About the job
Tiger Analytics is a premier analytics consulting firm renowned for empowering Fortune 100 companies to unlock business value from their data. Our team of consultants boasts extensive expertise in Data Science, Machine Learning, and Artificial Intelligence, earning accolades from industry-leading research firms such as Forrester and Gartner.
We are on the lookout for an enthusiastic and skilled Machine Learning Operations Architect to join our dynamic team.
Job Overview:
As a Senior Machine Learning Operations Architect, you will collaborate with a talented group of Machine Learning Engineers to support, construct, and enhance machine learning capabilities throughout the organization. Your work will involve close interactions with internal customers and infrastructure teams to develop cutting-edge data science workbenches, ML platforms, and products. This role offers an opportunity to deepen your expertise in modern Machine Learning frameworks, libraries, and technologies while addressing the evolving needs of the business. If you thrive on innovative solutions and enjoy working in a collaborative, hands-on environment, this position is perfect for you.
Key Responsibilities:
- Design and implement scalable and reliable systems utilizing cloud-based architectures, technologies, and platforms for high-volume model inference.

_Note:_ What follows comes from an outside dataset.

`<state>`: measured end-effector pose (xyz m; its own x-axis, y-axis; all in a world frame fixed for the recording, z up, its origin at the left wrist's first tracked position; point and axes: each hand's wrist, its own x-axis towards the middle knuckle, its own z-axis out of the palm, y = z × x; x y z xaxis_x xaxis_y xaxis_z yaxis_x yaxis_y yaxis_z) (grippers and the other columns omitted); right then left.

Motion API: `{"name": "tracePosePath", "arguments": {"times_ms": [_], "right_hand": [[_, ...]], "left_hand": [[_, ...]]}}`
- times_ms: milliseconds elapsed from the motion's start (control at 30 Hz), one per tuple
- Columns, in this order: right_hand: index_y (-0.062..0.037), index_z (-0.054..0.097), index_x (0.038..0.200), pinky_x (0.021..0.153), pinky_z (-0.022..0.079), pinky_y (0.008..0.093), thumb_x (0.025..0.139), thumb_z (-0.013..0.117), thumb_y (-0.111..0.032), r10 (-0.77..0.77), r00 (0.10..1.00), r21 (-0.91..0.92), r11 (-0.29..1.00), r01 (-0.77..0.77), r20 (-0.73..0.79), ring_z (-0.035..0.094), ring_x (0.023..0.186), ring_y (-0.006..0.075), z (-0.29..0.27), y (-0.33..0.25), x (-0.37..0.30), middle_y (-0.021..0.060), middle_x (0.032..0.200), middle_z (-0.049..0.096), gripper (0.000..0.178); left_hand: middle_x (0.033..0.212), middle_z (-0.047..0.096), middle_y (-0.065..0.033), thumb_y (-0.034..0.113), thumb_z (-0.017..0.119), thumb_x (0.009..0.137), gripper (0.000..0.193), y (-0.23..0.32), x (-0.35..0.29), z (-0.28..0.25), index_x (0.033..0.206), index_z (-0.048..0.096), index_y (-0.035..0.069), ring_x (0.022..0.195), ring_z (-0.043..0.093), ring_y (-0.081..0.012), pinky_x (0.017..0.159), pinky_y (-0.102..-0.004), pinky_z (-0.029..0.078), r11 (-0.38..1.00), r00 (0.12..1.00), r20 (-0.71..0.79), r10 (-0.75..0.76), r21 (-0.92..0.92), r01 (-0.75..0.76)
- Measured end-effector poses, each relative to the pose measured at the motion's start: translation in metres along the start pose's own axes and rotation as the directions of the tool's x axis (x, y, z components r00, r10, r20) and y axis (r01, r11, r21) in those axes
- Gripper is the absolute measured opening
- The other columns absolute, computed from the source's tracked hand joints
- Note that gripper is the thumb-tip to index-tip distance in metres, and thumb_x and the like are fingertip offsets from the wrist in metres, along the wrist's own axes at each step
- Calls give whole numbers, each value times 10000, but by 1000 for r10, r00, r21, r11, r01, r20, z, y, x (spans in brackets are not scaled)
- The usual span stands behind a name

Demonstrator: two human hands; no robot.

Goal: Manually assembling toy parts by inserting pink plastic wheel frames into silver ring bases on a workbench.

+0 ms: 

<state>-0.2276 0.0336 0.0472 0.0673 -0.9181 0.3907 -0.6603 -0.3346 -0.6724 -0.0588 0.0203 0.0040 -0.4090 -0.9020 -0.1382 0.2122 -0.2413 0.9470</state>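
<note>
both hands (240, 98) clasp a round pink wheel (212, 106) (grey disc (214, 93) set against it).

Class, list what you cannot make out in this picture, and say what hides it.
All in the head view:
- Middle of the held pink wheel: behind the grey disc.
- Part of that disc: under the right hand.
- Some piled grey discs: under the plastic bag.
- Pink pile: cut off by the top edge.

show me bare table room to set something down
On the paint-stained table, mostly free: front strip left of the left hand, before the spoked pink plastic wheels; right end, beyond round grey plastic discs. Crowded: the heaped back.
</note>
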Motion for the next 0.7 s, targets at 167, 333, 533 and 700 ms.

- Deploy and manage machine learning and data pipelines within production settings.
- Engage in containerization and orchestration strategies for effective model deployment.
- Participate in rapid iteration cycles, adjusting to changing project requirements.
- Work as part of a cross-functional Agile team to develop and enhance software that supports advanced big data and ML applications.
- Apply CI/CD best practices, including test automation and monitoring, to ensure successful deployment of ML models and application code.
- Maintain rigorous code management to minimize vulnerabilities, ensuring models are governed effectively and adhere to Responsible and Explainable AI standards.
- Collaborate with data scientists, software engineers, and other stakeholders to establish best practices for MLOps, including CI/CD pipelines, version control, model versioning, monitoring, alerting, and automated model deployment.
- Oversee machine learning infrastructure, ensuring optimal availability and performance.
- Implement comprehensive monitoring and logging solutions for model performance and system health.
- Continuously monitor the real-time performance of deployed models, analyze data, and proactively resolve performance issues to guarantee optimal model functioning.
- Troubleshoot and resolve production issues pertaining to ML model deployment and performance.